Schools across the country have just finished celebrating Diversity Week. How was it, I wonder, for your children or grandchildren?
Initiated in 2016 by Just Like Us, ‘the charity for LGBT+ young people’, the event aims to ‘empower schools across the UK to tackle homophobia, biphobia and transphobia’. It has the full backing of government. This year the prime minister, Theresa May, gave it her personal support:
We all do better and our whole country is enriched when we are free to be ourselves.
How right she appears to be, and how morally virtuous! If her Christian upbringing and background have taught her anything, it is that we should treat others the way we would wish to be treated. This is, indeed, the ‘golden rule’ of most religious belief.
It is also at the heart of the so-called British Values agenda that, these days, schools are required to promote. Ever keen to ensure that teachers are on message, the Just Like Us charity has been encouraging schools to invite its ‘professionally trained ambassadors’ into classrooms as it busies itself promoting support materials. Its PowerPoint presentation is especially persuasive and provides a host of activities to engage and to persuade children.
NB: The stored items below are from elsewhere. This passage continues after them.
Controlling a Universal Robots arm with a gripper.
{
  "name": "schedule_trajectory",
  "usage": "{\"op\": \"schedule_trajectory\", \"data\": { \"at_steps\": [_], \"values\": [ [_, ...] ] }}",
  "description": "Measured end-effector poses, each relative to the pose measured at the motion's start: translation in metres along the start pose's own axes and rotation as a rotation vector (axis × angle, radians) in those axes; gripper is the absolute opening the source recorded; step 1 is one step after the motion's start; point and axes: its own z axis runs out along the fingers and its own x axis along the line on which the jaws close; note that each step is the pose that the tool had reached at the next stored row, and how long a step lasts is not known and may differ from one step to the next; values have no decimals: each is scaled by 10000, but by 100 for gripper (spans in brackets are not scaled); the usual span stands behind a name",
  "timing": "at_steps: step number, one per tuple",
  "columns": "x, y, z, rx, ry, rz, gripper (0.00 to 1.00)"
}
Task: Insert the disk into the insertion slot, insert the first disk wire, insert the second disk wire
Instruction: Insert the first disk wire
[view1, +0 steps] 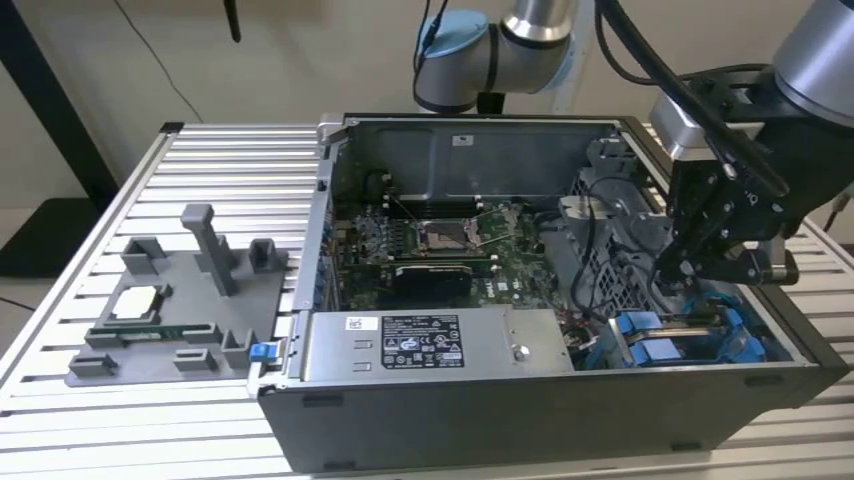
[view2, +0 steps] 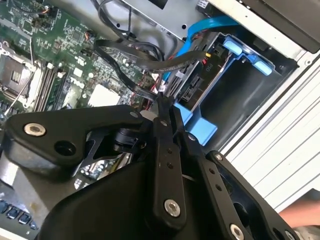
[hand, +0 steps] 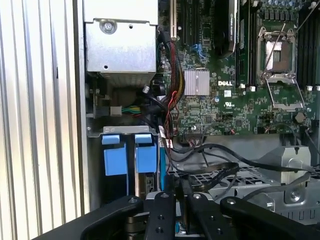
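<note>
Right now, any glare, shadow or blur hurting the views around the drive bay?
Exterior view: even light, mild sheen on the silver ribbed metal table; the black robot pincer shades the blue plastic drive guides. Second wrist view: close pincer body soft, the green motherboard sharp, the bay interior dark. First wrist view: the silver perforated metal box is bright; beneath it is shadowed.

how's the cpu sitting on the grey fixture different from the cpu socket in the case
The cpu lies outside the case on the grey fixture on the slatted table; the cpu socket is fixed on the green motherboard inside the case. The cpu shows a plain silver lid; the cpu socket is an open metal frame with a dark centre, apparently empty. Both are square and silvery.
</note>
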Motion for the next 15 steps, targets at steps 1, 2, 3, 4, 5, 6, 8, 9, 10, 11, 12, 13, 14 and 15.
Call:
{"op": "schedule_trajectory", "data": {
  "at_steps": [1, 2, 3, 4, 5, 6, 8, 9, 10, 11, 12, 13, 14, 15],
  "values": [
    [0, 0, 4, 0, 1, 0, 0],
    [0, 0, 4, 0, 2, 0, 0],
    [1, -1, 4, 0, 3, 0, 0],
    [1, 0, 5, 0, 2, 0, 0],
    [1, 0, 7, 0, 0, 0, 0],
    [1, 0, 7, 0, 0, 0, 0],
    [2, 0, 12, 0, -3, 0, 0],
    [2, -1, 17, 0, -3, 0, 0],
    [3, -1, 21, 0, 0, 0, 0],
    [4, -1, 27, 0, -1, 0, 0],
    [5, -1, 33, 0, -1, 0, 0],
    [6, -1, 40, 0, -1, 0, 0],
    [7, -1, 46, 0, -1, 0, 0],
    [9, -1, 53, -1, -1, 0, 0]
  ]
}}
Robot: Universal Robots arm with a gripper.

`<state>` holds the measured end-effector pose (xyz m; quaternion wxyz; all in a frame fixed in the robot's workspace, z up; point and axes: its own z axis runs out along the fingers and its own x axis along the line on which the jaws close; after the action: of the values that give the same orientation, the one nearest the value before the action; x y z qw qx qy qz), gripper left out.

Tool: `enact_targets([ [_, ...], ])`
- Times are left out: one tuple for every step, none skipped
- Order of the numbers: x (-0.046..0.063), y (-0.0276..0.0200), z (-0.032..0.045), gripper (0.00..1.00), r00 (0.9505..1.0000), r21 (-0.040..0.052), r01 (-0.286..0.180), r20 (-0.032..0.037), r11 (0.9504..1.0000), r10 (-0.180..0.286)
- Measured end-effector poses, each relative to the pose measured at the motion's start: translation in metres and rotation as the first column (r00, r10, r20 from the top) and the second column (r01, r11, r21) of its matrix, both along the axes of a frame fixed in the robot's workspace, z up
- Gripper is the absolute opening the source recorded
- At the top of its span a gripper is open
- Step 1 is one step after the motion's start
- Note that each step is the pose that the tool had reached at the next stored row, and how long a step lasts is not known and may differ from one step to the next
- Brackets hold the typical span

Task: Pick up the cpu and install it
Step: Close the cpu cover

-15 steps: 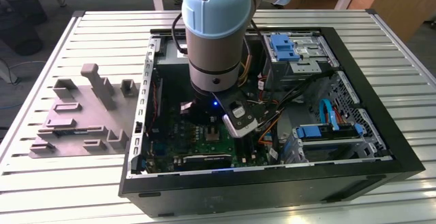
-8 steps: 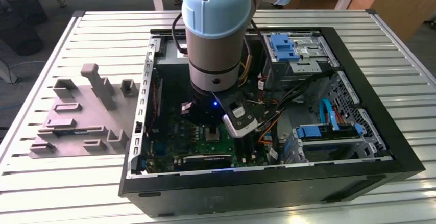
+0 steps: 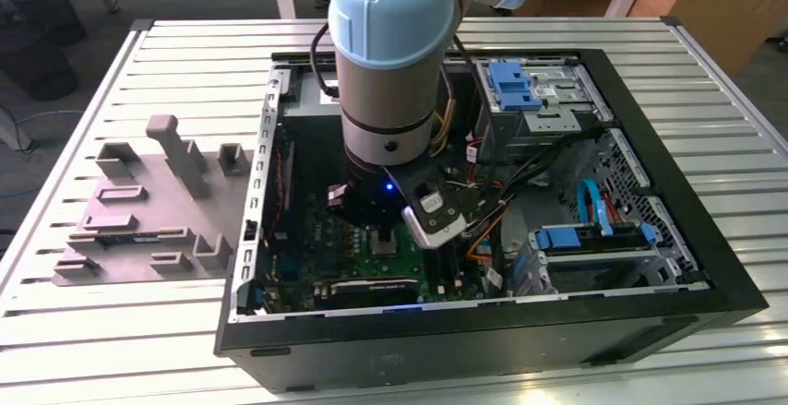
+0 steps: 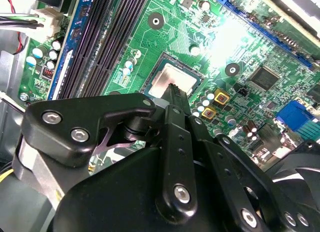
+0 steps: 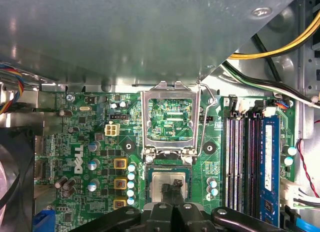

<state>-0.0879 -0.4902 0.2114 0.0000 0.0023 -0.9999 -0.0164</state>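
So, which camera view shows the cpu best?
The first wrist view: the cpu is seen face-on in its socket, partly covered by the gripper. The second wrist view shows it slanted, behind the gripper. In the exterior view it is a small pale square, I think, below the arm.

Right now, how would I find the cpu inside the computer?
Look inside the open black computer case at the big green motherboard. Near its middle a metal socket frame stands flipped open, and the cpu lies right beside its hinge. It is the only flat, shiny silver-grey square; its neighbours are small round capacitors and long black memory slots.
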Motion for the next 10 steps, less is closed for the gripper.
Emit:
enact_targets([
  [0.000,0.0000,0.0000,0.11,1.0000,0.0000,0.000,0.0000,1.0000,0.000],
  [0.000,0.0000,0.0000,0.11,1.0000,-0.0001,0.000,0.0000,1.0000,0.000],
  [0.000,0.0000,0.0001,0.11,1.0000,-0.0001,0.000,0.0000,1.0000,0.000],
  [0.000,0.0000,0.0001,0.11,1.0000,0.0000,0.000,0.0000,1.0000,0.000],
  [0.000,0.0000,0.0005,0.11,1.0000,-0.0004,0.000,-0.0001,1.0000,0.000],
  [0.000,-0.0001,0.0014,0.11,1.0000,-0.0007,0.000,-0.0003,1.0000,0.000],
  [0.000,-0.0001,0.0028,0.11,1.0000,-0.0005,0.000,-0.0002,1.0000,0.000],
  [0.000,0.0000,0.0048,0.11,1.0000,-0.0001,0.000,0.0000,1.0000,0.000],
  [0.000,0.0000,0.0078,0.11,1.0000,-0.0002,0.000,0.0000,1.0000,0.000],
  [0.000,0.0000,0.0112,0.11,1.0000,0.0000,0.000,0.0000,1.0000,0.000],
])
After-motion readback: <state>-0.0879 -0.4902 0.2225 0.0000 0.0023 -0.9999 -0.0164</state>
Year 8 pupils (aged 13-14), for example, are encouraged to create pro-LGBT ‘advice’ posters with the promise that, as a reward, the best ‘will be displayed around the school’. The intention is ‘to reinforce messages about tolerance and acceptance’.
It seems, though, that the definition of tolerance on offer to youngsters is rather less inclusive than one might suppose. The ‘LGBT+ QUIZ’ for pupils, for example, veers towards cultural supremacism, xenophobia and elitism. Poor old ‘Johnny Foreigner’ comes out very badly in questions such as this one:
Question: In how many countries are same-sex relationships criminalised? a) 34 b) 12 c) 54 d) 72
Answer: 72 – in 8 of these countries homosexuality is still punishable with the death penalty.
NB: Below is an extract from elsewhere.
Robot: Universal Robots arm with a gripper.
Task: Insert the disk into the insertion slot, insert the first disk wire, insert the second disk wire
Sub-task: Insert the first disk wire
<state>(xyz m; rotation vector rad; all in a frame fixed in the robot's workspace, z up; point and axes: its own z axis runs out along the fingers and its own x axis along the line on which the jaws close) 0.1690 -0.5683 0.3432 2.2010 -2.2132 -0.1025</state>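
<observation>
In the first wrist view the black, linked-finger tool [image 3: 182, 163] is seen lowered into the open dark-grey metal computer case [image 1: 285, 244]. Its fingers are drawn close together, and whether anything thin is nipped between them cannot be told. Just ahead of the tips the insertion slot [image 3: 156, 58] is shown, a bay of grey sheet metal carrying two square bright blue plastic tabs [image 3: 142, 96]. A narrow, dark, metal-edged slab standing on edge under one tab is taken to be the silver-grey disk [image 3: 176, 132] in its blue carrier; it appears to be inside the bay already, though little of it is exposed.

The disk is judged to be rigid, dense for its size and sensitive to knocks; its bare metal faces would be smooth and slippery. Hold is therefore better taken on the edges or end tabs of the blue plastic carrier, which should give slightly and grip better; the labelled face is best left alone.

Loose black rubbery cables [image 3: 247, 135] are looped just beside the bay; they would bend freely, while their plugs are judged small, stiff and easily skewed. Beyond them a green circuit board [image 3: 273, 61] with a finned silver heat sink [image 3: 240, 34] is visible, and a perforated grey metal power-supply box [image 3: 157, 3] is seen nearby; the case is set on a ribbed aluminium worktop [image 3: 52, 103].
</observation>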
So 72 countries around the world are categorised as, at best, baddies and, at worst, wicked. Is it not a trifle ‘intolerant’, even malevolent, to persuade children to categorise other human beings in this way? This damnation of hundreds of millions of people around the globe is a hate crime rather more than a statement of ‘rainbow love’.
And even in so-called liberal democratic countries, such as the UK, plenty of citizens oppose the promotion of homosexuality, gay marriage and gender diversity. The Roman Catholic catechism is illustrative. It condemns homosexual acts as sinful. Other religions hold the same view.
Since respect and tolerance for the opinions of those with whom we disagree is central to British values, why are schools in general, and Diversity Week in particular, not explaining the views of those who, within and beyond these shores, hold a different opinion?
The Just Like Us website proudly boasts:
What Ofsted says:
[School Diversity Week] demonstrates leaders’ commitment to raising pupils’ awareness and enhancing their personal development and welfare, including their tolerance and respect for others.
Woodbridge High School Ofsted Report (website’s emphasis)
This is a very great deceit. Behind the veneer of virtue and the stance of moral superiority lies a nasty truth about Diversity Week and the educational stormtroopers promoting it. The price we must pay for kindness and understanding for some is intolerance and disrespect for many. Whited sepulchres and hypocrites come to mind!